Side note: I do not and never have required caffeine of any type to function, and I shudder to think how my ADHD brain would respond to such a concoction as Chrysalis made.

9051877
I am a rapidly cycling bi-polar with extensive nerve and brain damage. Not to mention the chronic Headaches and Migranes. I react to Caffeine A LOT differently then everyone else. In me it acts as a mood stabilizer and pain killer. For me Coffee is the only reason some days that I can move at all. Hell, I used to eat three or four bags of chocolate covered espresso beans in a sitting. That was before I discovered that if you freeze them, you can grind them to powder soak the mixture in triple shot espresso, then add to a percolator, I preferred to brew the mixture in coffee. The percolator I used held about 3 average coffeepots of coffee. That would last me a day. The only reason I sleep 4 to 6 hrs is because I have a pot of regular coffee before I go to bed. I actually, have cut my intake by a fair amount. The coffee I get from Dunkin is an iced caramel, black, with 4 shots of turbo. Believe me, I have a high tolerance. Oh, I know what chysalis did, she made sludge, not coffee, that triple filtered thing that was through the one link was a step up called mud.
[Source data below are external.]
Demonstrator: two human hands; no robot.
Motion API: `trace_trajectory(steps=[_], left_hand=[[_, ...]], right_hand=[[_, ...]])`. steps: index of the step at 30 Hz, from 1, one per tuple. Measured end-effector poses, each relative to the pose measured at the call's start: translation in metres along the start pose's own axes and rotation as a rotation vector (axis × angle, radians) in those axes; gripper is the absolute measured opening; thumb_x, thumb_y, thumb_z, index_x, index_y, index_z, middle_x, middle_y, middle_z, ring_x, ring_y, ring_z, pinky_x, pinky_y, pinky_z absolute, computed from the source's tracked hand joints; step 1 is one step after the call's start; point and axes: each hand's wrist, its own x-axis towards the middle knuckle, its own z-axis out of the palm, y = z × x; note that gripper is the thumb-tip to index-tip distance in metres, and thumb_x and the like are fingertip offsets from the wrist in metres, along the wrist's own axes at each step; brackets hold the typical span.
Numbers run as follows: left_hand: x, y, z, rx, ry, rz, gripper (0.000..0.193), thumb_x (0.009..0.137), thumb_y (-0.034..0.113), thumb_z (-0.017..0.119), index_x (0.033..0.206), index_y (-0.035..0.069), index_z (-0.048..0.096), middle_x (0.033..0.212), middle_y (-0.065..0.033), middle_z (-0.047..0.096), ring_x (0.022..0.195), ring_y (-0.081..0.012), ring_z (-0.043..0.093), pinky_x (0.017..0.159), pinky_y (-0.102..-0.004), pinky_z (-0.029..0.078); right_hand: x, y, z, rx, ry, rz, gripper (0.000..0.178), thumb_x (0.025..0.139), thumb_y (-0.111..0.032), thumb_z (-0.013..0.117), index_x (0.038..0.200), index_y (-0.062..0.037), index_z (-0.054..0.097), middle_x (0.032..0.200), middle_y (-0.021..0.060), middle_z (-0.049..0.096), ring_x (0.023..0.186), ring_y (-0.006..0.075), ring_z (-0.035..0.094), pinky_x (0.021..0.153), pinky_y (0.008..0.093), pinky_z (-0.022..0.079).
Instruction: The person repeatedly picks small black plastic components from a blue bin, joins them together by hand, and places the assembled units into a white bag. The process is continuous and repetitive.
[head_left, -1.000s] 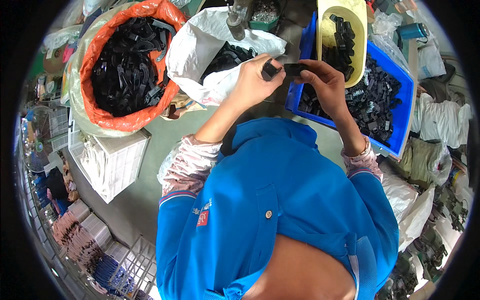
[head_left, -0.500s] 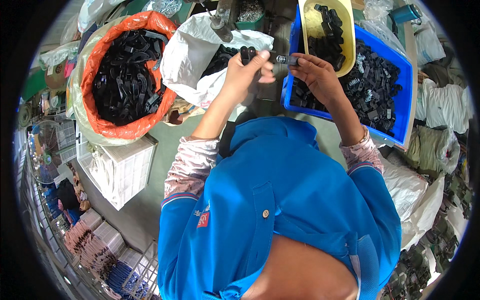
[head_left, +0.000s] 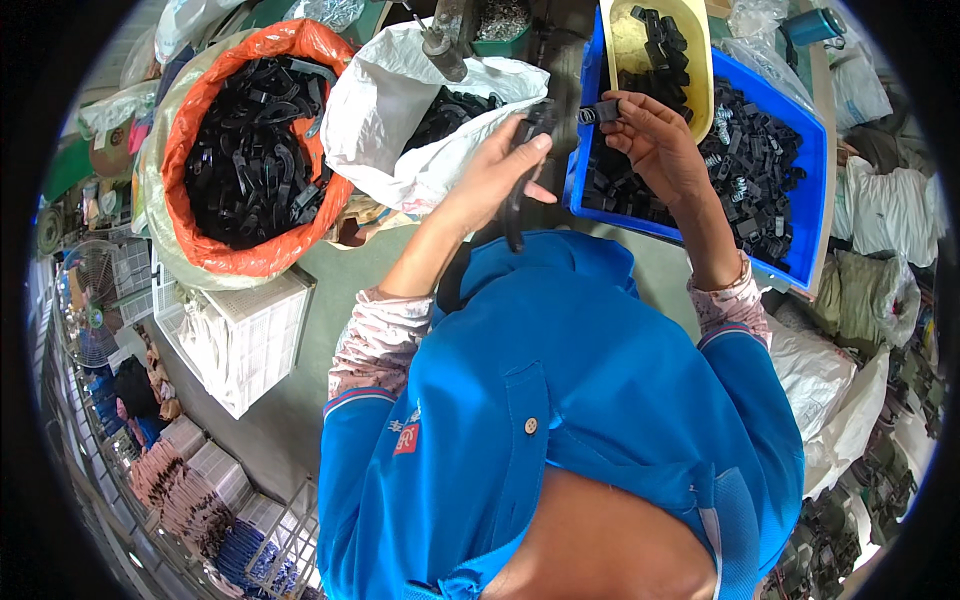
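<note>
My left hand (head_left: 487, 178) is closed around a long black plastic handle-like part (head_left: 516, 205), whose lower end points down toward my lap. Between the fingertips of my right hand (head_left: 662, 145) is a small black plastic block (head_left: 607, 111). A metal coil spring (head_left: 587, 116) sticks out of that block on the side facing my left hand. The two parts are apart, with a gap between the hands. Under my right hand stands a blue bin (head_left: 640, 228) with similar black blocks, some carrying springs. A white sack (head_left: 372, 120) holding black parts lies just beyond my left hand.
An orange-lined sack (head_left: 178, 200) full of black curved parts stands at the left, beside a white plastic crate (head_left: 265, 340). On the blue bin rests a yellow tub (head_left: 702, 60) with black pieces. A metal machine spindle (head_left: 443, 52) hangs over the white sack.
My left hand has turned, swinging the black part so it now hangs downward. My right hand has shifted slightly right with the block and spring, widening the gap.
</note>
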Motion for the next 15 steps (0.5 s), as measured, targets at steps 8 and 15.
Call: trace_trajectory(steps=[8,15], left_hand=[[0.001,-0.010,-0.010,-0.036,-0.038,-0.012,0.039,0.086,-0.003,0.068,0.122,0.004,0.054,0.115,-0.0112,0.065,0.094,-0.0181,0.068,0.076,-0.0292,0.059],[-0.004,-0.008,-0.004,0.000,-0.023,-0.061,0.042,0.088,-0.001,0.066,0.127,0.003,0.052,0.118,-0.0094,0.064,0.099,-0.0183,0.067,0.073,-0.0284,0.058]], right_hand=[[0.007,0.000,0.009,-0.154,0.039,-0.083,0.027,0.097,-0.015,0.060,0.118,0.0013,0.061,0.098,0.0041,0.066,0.086,0.0110,0.064,0.079,0.0240,0.052],[0.013,0.009,0.010,-0.464,0.044,-0.156,0.026,0.094,-0.019,0.065,0.112,0.0008,0.064,0.096,0.0020,0.065,0.083,0.0092,0.062,0.079,0.0244,0.051]])
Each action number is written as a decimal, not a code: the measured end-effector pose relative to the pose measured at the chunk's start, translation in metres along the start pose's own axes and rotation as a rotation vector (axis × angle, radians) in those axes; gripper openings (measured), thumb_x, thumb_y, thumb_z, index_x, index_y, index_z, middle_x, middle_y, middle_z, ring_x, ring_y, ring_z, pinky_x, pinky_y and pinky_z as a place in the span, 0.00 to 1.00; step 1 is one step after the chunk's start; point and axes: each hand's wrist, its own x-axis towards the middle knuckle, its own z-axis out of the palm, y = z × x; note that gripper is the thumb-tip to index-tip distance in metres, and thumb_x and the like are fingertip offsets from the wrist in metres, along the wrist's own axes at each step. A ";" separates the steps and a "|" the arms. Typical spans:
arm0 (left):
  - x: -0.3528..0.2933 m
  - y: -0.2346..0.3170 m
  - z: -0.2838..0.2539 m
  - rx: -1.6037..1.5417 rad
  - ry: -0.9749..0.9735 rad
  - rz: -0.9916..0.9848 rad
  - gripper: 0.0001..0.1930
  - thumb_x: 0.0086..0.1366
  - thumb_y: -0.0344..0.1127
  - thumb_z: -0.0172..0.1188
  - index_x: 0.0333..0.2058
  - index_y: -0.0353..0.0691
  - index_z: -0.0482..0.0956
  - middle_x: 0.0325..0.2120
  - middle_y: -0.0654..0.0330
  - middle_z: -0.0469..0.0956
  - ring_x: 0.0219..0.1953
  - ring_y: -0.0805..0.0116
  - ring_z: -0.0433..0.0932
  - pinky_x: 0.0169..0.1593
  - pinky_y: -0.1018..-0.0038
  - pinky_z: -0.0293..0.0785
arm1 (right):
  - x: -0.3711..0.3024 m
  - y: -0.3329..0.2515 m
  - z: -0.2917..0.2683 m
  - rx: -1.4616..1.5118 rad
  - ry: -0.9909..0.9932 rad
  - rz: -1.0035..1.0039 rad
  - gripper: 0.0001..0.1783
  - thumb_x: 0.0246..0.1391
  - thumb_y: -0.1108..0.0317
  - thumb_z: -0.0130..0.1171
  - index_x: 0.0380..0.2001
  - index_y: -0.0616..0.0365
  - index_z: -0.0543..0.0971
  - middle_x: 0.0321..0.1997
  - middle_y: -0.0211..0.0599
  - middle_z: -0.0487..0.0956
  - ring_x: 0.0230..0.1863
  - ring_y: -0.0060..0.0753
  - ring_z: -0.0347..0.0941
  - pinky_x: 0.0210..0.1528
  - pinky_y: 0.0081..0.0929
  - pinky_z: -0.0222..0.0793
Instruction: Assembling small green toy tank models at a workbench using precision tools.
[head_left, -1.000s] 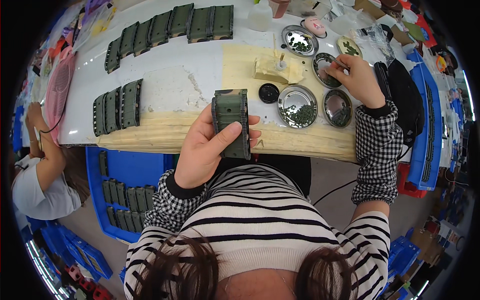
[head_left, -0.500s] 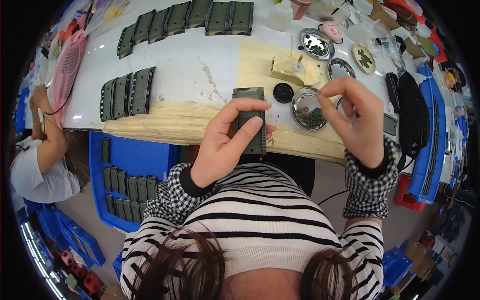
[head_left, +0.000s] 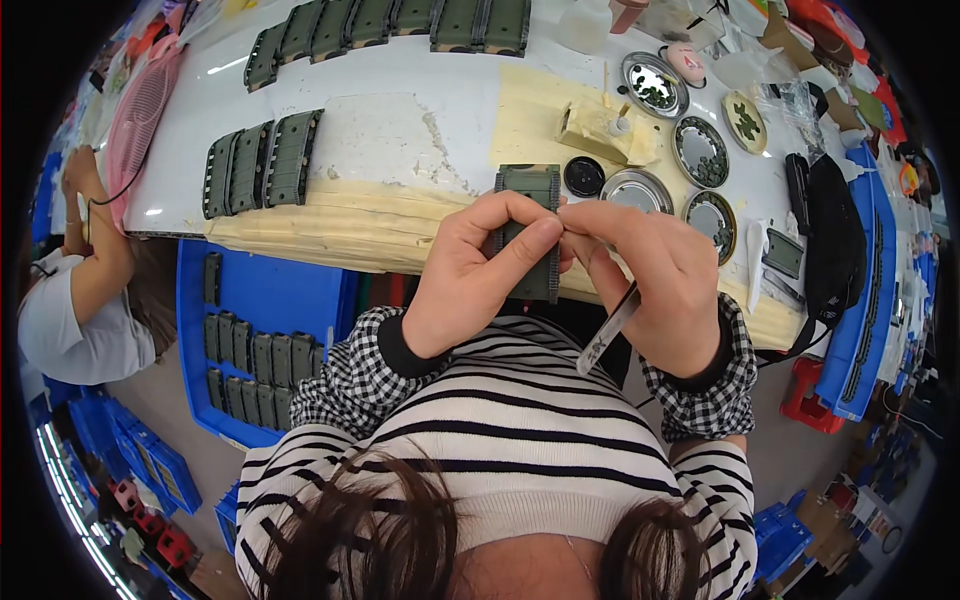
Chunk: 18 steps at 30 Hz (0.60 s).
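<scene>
My left hand (head_left: 478, 262) is closed around a green camouflage block (head_left: 530, 185), a flat, oblong piece with ribbed long edges. It stands upright over the table's front edge. A slim silver metal tool (head_left: 608, 335), tweezers-like, lies in my right hand (head_left: 655, 275), its broad end slanting down toward my striped top. The fingertips of both hands meet over the block's right side. What sits between those fingertips is too small and covered to make out. Just beyond the right hand stands a round metal dish (head_left: 640, 183), partly hidden, with a black round lid (head_left: 584, 176) beside it.
More dishes of small green pieces (head_left: 700, 150) stand at the right, near a yellow wrapped block (head_left: 607, 133). Similar camouflage blocks (head_left: 262, 165) line the table's left and back. A blue bin (head_left: 290, 240) holds several more. Another person's arm (head_left: 100, 220) is at far left.
My right hand has come left and down from beside the dish to meet my left fingertips at the block. The silver tool now shows below it. The view has shifted slightly.
</scene>
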 end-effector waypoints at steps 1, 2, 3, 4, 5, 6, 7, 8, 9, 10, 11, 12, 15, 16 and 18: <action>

Both are inefficient delivery systems. Might as well just snort a caffine pill, which I have done, don't reccomend it though, it was painful but did the job. I prefer Liquid Ecstasos. My coffee at my worst DID give my friend's father a panic attack followed by a heart attack. Although to be fair that was my bad day mix, not the one that I described above, and was magnitudes stronger. So take my comments through that lens. I am not normal and more than a little messed up.

9052479
Join the bucking club. No, seriously. I have to deal with being so much smarter than the average human-or well, at least more logical-, that, sometimes, it is physically painful, having to deal with society's overarching stupidity. and that same intelligence has led to the spontanious development of several sentient entities, all of which only actually exist on paper, be it in writing or drawing, or on the inside of my head.
And to think people wonder why I can't concentrate worth a dam.
So as I started this rant, please, join the club.
catering serves various anti-psychotics, antidepressants, and anti-hallucinogenics as per requested.

9052371
mix them. it will help. also, add milk if you have any love for your taste buds.

9052508
First off, just reread my post. Realized it came off a little bitchy and eliteist. It has been an exceptionally long day and I'm still dealing with some of the fall out. So I responded with a bit more intensity then I should of, story of my life there. So if I was insulting or entitled, I didn't mean to be nor did I want to be. Gotta watch that. But still this story did make me want to build that double percolating decanter with the coldbrew/frenchpress resevior. Hmmmm... nope gotta be up for 6. Ah well don't have the materials for it anyway. Btw, my problem with sludge is you grind to powder which is good, but then you over boil the mixture which is bad, the problem with mud is that you concentrate which is good, but overprocess, which is bad. It's something that bothers me because then others get used to bad coffee and I dislike that. In my heart I want everyone to have nothing but good strong coffee that is strong but not bitter, caffinated but not tar. So everyone can feel the love that is a good cup of Joe. Again sorry if I came across like a deuce. Just been a long day. Plus a topic that I am excessively passionate about. Still I should know better.

9052633
No problem, all is forgiven.
Although, now that I think about it, I'm actually considering making a 'Ponies with Problems' group. well, something along those lines.

If they sent a sample to Twilight, she'd send it back with a note saying something to the effect of "what kind of weak coffee is this?"